Editorial

Urgente reforma

La institución del orden no ha logrado ningún avance significativo de una gestión a otra

La Razón (Edición Impresa) / La Paz

00:04 / 04 de junio de 2015

La fuga del empresario peruano Martín Belaunde, quien guardaba detención domiciliaria mientras se tramitaba su extradición, debería haber sido la gota que colmó el vaso. El hecho, y la forma en la que sucedió, terminaron por dañar lo poco que quedaba de imagen de la Policía, amén de provocar la sustitución del Ministro de Gobierno y del Comandante de la institución verde olivo.

De acuerdo con el ahora ex ministro de Gobierno Hugo Moldiz, la fuga del súbdito peruano tuvo como objetivo su descabezamiento ante la incomodidad policial frente a una inminente reestructuración. Que la reestructuración es urgente, se sabe desde hace mucho, pues, lamentablemente, la institución del orden tiene en su contra una larga lista de prófugos que tuvieron mejor suerte que Belaunde y que se fugaron burlando a la misma Policía, que no obstante recapturó —en tiempo récord— al peruano. Independientemente de si hubo o no un sabotaje en contra de la autoridad saliente, el Presidente del Estado fue muy claro al expresar su molestia en contra de la evidente corrupción que se ha enraizado en la Policía Boliviana.

En medio de un panorama de malestar generalizado por las recurrentes denuncias de que actúa con eficiencia selectiva según el caso, la institución del orden no ha logrado ningún avance significativo de una gestión a otra, entre otras razones porque, a diferencia de lo que ocurre en casi cualquier país de renta media como Bolivia, el país no cuenta con estadísticas sobre criminalidad.

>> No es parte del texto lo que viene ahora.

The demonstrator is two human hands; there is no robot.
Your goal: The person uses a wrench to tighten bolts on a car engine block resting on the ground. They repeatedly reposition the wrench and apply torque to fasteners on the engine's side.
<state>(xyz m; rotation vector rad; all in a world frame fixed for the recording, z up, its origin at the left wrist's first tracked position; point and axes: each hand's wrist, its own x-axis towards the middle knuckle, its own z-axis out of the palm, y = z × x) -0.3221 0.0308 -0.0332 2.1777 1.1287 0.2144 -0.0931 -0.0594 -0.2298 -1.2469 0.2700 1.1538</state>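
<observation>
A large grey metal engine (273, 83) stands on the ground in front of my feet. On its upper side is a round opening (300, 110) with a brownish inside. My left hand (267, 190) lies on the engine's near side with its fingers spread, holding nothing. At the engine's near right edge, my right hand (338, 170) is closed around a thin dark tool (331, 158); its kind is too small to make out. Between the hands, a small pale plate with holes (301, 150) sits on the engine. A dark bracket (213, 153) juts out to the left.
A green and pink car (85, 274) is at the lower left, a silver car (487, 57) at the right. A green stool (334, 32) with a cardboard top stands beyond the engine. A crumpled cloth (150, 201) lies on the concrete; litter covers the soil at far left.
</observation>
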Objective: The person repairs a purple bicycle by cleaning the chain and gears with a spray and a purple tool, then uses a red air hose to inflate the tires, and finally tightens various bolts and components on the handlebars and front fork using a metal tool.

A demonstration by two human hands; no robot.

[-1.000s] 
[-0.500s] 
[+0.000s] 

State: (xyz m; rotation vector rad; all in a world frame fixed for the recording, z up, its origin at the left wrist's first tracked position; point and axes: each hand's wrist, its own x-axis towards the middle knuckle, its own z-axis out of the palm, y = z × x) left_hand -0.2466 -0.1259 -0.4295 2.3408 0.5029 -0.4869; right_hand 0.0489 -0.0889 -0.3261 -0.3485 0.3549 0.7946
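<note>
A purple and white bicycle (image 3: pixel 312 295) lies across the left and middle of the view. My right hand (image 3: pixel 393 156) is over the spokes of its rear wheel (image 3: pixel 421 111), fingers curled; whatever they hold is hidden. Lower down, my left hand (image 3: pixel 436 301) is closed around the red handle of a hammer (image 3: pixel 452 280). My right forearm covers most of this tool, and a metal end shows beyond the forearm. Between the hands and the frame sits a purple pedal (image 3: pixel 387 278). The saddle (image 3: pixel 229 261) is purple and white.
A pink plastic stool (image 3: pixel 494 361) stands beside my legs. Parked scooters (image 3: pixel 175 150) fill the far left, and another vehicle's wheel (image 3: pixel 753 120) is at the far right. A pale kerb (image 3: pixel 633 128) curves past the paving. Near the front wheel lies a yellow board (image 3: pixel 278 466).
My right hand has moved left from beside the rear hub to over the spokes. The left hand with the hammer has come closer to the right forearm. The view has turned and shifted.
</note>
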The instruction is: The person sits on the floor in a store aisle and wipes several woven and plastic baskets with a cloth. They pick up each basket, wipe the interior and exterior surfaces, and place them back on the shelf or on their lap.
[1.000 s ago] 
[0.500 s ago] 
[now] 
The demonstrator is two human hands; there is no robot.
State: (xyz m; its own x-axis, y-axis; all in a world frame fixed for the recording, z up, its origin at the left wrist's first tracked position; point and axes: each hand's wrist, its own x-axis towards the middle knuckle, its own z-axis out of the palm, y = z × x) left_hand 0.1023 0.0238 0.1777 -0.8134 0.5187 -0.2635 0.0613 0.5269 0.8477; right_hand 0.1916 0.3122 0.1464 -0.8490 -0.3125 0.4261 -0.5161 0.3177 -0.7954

Así, lamentablemente son las estadísticas sobre percepción de inseguridad ciudadana las que orientan la agenda de discusión sobre el tema, con sus limitaciones, pues se trata de lo que la gente opina y no necesariamente lo que sucede en verdad. Al mismo tiempo se percibe cierta falta de sensibilidad de las autoridades policiales, por cuanto no son capaces de plantear mejoras estructurales, a pesar de las múltiples promesas expresadas en tal sentido en los últimos años.

El Estado ha realizado esfuerzos significativos para dotar a la Policía de más recursos: drones, helicópteros, automóviles, armas, cámaras de seguridad, infraestructura y facilidades normativas para que sean las autoridades departamentales y municipales las que decidan qué recursos dotar a la institución del orden en función de las necesidades locales. Evidentemente éstos son avances.

Sin embargo, en definitiva, una política de seguridad ciudadana no solo requiere de recursos, sino también de una nueva Policía, que debería surgir de una verdadera reforma institucional que le proporcione un liderazgo firme y transparente, un uso eficiente de los recursos y, lo más importante, un nuevo marco institucional y normativo de relacionamiento con la sociedad. La vergüenza en la que el último episodio ha sumido a la institución debiera ser el punto de arranque de esa transformación. ¿Será posible?